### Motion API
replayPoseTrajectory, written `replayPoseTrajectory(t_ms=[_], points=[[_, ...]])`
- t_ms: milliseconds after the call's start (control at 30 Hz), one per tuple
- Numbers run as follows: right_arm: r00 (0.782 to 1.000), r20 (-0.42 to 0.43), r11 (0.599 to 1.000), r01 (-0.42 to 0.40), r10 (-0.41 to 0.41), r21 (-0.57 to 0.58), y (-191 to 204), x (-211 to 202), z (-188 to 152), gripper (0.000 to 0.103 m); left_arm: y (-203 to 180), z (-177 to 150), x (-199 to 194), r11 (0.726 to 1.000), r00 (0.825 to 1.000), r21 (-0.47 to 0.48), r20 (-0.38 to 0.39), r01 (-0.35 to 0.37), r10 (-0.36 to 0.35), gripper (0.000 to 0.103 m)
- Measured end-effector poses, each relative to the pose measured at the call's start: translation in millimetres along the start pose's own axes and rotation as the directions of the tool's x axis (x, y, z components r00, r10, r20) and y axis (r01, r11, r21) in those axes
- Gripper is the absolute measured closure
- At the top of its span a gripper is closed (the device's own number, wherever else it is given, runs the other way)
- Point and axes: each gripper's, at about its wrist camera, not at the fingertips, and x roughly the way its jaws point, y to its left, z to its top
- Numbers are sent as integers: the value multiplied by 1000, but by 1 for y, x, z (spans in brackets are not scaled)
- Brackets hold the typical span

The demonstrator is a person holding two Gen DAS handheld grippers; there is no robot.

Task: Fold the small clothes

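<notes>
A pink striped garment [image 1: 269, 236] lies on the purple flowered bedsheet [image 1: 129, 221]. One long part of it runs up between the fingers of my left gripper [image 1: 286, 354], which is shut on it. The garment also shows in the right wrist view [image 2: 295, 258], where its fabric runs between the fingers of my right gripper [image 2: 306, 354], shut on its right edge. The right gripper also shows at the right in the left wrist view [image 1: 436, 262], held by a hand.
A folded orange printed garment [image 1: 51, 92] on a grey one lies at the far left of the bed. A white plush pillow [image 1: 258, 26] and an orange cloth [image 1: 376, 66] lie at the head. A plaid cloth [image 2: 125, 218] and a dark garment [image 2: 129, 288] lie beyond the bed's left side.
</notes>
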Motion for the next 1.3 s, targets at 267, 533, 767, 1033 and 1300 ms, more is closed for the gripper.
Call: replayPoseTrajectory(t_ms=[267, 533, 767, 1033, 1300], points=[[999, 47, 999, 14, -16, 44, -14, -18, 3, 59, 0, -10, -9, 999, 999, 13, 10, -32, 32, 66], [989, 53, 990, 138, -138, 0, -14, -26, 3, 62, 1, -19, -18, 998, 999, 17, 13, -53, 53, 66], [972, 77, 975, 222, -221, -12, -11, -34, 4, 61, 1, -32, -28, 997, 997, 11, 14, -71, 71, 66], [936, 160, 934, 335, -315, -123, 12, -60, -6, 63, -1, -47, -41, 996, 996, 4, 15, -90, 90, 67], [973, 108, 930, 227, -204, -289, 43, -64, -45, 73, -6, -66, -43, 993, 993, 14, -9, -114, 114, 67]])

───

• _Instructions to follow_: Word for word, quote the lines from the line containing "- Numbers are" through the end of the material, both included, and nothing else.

• _Task solution_:
- Numbers are sent as integers: the value multiplied by 1000, but by 1 for y, x, z (spans in brackets are not scaled)
- Brackets hold the typical span

The demonstrator is a person holding two Gen DAS handheld grippers; there is no robot.

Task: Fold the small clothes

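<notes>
A pink striped garment [image 1: 269, 236] lies on the purple flowered bedsheet [image 1: 129, 221]. One long part of it runs up between the fingers of my left gripper [image 1: 286, 354], which is shut on it. The garment also shows in the right wrist view [image 2: 295, 258], where its fabric runs between the fingers of my right gripper [image 2: 306, 354], shut on its right edge. The right gripper also shows at the right in the left wrist view [image 1: 436, 262], held by a hand.
A folded orange printed garment [image 1: 51, 92] on a grey one lies at the far left of the bed. A white plush pillow [image 1: 258, 26] and an orange cloth [image 1: 376, 66] lie at the head. A plaid cloth [image 2: 125, 218] and a dark garment [image 2: 129, 288] lie beyond the bed's left side.
</notes>
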Motion for the next 1.3 s, targets at 267, 533, 767, 1033 and 1300 ms, more is closed for the gripper.
Call: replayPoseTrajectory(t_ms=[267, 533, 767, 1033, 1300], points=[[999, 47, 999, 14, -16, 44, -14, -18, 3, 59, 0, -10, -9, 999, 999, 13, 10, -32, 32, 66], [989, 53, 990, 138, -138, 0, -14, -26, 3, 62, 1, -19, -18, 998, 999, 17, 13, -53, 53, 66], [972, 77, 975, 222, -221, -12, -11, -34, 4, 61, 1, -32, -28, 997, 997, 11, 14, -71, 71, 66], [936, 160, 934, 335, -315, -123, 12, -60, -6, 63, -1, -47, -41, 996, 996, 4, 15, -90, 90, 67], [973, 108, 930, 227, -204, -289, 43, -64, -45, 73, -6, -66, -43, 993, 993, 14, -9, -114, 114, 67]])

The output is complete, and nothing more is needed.